§ **BRIEF**:
Restate verbatim the span of lines below between the line with "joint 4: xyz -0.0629" and the line with "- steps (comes", including those two lines, and only that span.

(Records from a data source)

- - -

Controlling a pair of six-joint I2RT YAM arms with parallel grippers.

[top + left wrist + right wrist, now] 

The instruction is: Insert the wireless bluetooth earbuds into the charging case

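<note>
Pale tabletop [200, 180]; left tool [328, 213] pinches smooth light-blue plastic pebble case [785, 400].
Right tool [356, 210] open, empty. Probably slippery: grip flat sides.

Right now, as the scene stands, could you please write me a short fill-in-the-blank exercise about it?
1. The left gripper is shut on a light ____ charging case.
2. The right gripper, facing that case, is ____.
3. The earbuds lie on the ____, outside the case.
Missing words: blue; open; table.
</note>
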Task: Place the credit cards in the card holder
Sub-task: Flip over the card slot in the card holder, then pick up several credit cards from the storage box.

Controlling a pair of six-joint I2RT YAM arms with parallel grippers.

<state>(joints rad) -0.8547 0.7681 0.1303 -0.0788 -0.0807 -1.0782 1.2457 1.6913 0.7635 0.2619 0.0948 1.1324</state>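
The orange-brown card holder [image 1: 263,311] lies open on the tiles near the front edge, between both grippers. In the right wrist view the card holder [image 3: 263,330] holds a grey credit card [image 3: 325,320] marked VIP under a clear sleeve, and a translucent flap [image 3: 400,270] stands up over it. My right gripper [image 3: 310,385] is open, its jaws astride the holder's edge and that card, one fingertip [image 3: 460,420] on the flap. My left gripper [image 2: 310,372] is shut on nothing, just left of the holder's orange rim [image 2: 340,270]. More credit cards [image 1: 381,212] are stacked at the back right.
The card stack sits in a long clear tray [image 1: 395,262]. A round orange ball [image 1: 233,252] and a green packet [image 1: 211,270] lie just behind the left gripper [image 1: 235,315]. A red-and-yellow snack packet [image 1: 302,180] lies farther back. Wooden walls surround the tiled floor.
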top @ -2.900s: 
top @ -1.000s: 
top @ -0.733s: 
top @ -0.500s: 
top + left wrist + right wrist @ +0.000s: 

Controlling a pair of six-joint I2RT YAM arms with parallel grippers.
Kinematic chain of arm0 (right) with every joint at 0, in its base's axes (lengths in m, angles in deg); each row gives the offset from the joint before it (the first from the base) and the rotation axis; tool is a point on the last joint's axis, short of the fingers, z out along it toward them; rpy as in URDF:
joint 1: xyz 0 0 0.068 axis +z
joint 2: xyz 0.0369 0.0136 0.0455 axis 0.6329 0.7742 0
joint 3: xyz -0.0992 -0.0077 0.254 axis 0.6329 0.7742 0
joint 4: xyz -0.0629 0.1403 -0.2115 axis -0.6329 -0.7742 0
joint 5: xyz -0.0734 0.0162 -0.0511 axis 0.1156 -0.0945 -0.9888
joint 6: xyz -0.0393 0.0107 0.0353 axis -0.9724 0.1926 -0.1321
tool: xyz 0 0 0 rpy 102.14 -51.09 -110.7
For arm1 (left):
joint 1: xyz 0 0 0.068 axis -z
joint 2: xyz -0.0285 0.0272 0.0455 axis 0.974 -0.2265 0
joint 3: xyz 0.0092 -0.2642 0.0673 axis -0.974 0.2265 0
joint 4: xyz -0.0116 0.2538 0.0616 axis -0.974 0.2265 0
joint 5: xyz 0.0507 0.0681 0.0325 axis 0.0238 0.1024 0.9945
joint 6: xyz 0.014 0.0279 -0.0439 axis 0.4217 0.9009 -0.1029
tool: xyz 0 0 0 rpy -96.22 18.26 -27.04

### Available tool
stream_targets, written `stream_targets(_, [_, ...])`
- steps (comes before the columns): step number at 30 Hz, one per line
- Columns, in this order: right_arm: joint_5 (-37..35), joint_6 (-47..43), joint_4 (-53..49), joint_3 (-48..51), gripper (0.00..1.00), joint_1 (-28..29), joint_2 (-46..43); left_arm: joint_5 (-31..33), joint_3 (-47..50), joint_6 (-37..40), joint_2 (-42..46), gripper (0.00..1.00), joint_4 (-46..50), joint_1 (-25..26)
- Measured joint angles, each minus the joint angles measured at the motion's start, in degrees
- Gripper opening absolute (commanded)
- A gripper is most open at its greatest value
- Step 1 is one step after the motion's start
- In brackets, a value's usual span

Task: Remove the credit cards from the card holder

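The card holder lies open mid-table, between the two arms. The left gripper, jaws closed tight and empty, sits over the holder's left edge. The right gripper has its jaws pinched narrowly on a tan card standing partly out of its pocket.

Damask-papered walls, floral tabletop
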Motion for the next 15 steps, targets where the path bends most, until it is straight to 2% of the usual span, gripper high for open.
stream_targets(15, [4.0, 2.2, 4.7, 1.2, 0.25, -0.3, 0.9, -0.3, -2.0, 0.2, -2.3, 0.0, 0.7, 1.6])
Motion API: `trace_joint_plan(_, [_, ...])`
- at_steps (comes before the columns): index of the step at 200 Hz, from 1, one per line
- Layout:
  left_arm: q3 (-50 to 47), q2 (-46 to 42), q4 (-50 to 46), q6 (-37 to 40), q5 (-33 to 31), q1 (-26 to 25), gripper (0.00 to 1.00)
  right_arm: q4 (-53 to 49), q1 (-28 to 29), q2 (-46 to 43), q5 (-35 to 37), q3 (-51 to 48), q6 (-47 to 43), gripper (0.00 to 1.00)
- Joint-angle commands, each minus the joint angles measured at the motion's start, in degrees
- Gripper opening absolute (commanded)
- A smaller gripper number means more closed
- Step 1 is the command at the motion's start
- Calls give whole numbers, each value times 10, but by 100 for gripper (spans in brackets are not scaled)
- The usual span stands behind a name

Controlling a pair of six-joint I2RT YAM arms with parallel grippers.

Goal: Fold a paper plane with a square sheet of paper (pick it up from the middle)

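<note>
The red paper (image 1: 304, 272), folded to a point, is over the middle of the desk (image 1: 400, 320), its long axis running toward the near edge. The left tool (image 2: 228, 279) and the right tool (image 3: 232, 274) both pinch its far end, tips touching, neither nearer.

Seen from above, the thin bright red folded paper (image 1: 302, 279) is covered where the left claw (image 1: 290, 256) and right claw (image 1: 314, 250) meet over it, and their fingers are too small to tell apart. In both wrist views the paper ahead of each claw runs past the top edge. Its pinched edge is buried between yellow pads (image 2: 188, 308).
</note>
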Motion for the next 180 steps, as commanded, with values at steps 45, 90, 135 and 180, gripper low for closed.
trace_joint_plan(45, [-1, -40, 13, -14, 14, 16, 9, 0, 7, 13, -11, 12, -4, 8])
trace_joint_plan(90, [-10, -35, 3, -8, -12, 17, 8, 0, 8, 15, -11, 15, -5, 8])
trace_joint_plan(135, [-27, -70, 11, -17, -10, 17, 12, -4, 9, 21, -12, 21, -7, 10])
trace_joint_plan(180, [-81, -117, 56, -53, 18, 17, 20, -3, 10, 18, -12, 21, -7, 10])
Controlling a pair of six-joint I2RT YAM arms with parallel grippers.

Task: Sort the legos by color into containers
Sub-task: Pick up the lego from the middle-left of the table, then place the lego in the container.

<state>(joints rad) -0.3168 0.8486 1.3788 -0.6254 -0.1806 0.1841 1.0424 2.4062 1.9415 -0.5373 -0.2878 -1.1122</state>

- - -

§ **RESULT**:
joint 4: xyz -0.0629 0.1403 -0.2115 axis -0.6329 -0.7742 0
joint 5: xyz -0.0734 0.0162 -0.0511 axis 0.1156 -0.0945 -0.9888
joint 6: xyz -0.0393 0.0107 0.0353 axis -0.9724 0.1926 -0.1321
tool: xyz 0 0 0 rpy 102.14 -51.09 -110.7
For arm1 (left):
joint 1: xyz 0 0 0.068 axis -z
joint 2: xyz -0.0285 0.0272 0.0455 axis 0.974 -0.2265 0
joint 3: xyz 0.0092 -0.2642 0.0673 axis -0.974 0.2265 0
joint 4: xyz -0.0116 0.2538 0.0616 axis -0.974 0.2265 0
joint 5: xyz 0.0507 0.0681 0.0325 axis 0.0238 0.1024 0.9945
joint 6: xyz 0.014 0.0279 -0.0439 axis 0.4217 0.9009 -0.1029
tool: xyz 0 0 0 rpy -96.22 18.26 -27.04

### Available tool
stream_targets, written `stream_targets(_, [_, ...])`
- steps (comes before the columns): step number at 30 Hz, one per line

That covers the exercise completely.